> [Task statement] Please return every line below that contains the string "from".

> [Given material]

=== Section Start ===

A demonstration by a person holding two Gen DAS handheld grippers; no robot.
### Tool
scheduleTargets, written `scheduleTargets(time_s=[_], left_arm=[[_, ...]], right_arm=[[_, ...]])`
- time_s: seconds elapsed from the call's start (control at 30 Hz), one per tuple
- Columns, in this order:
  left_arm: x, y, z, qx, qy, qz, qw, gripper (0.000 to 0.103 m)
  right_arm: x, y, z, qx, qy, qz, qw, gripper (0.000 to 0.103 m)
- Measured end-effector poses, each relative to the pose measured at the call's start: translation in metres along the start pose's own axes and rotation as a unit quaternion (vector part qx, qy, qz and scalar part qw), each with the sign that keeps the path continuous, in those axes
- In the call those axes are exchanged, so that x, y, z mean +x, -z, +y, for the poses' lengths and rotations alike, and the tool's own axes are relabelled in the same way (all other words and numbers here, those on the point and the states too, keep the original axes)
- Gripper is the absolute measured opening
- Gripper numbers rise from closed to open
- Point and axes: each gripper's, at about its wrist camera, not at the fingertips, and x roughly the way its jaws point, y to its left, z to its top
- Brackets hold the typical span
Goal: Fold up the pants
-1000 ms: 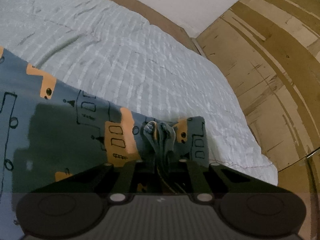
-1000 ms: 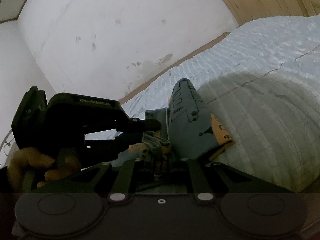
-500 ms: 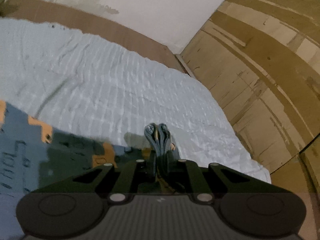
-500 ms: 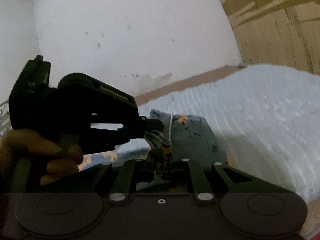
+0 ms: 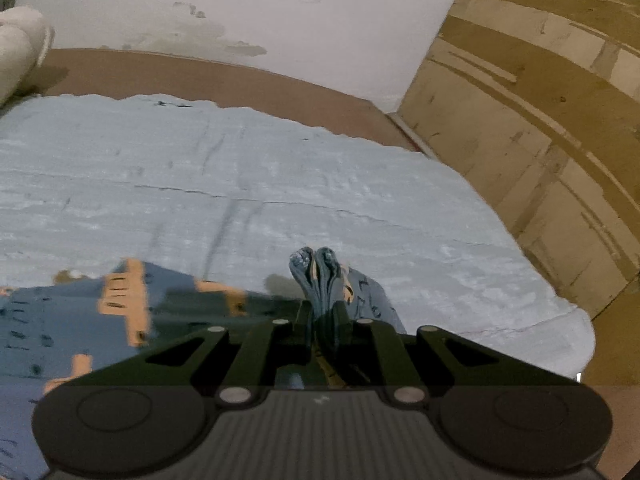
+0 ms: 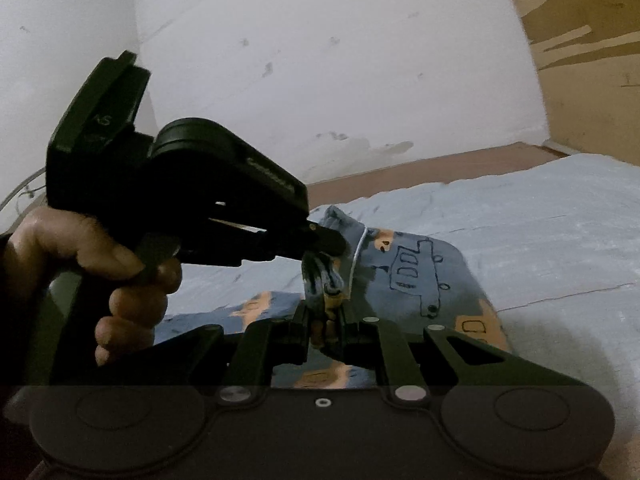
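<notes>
Your left claw (image 5: pixel 317 280) is pinched tight on a bunched edge of the pants (image 5: pixel 80 320), the fabric squeezed up between its fingers. The rest of the blue-grey cloth with its orange patches trails down to the left onto the bed (image 5: pixel 280 184), which is covered in a pale blue textured sheet.

In the right wrist view, your right claw (image 6: pixel 325 300) is likewise clamped on a gathered wad of the same pants, with the fabric spilling to the right, where a line-drawn vehicle print shows on it. Your left hand (image 6: pixel 80 264) grips the handle of the left claw, whose tip sits just above and seemingly touching the cloth held by the right one; the two claws are close together, though blur makes the exact contact hard to judge.

Behind the bed are a white wall (image 6: pixel 320 80) and wooden panelling (image 5: pixel 540 120).
</notes>
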Motion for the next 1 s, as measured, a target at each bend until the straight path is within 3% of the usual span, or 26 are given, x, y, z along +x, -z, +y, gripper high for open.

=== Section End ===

> [Response to the task]
- time_s: seconds elapsed from the call's start (control at 30 Hz), one per tuple
- Gripper numbers rise from closed to open

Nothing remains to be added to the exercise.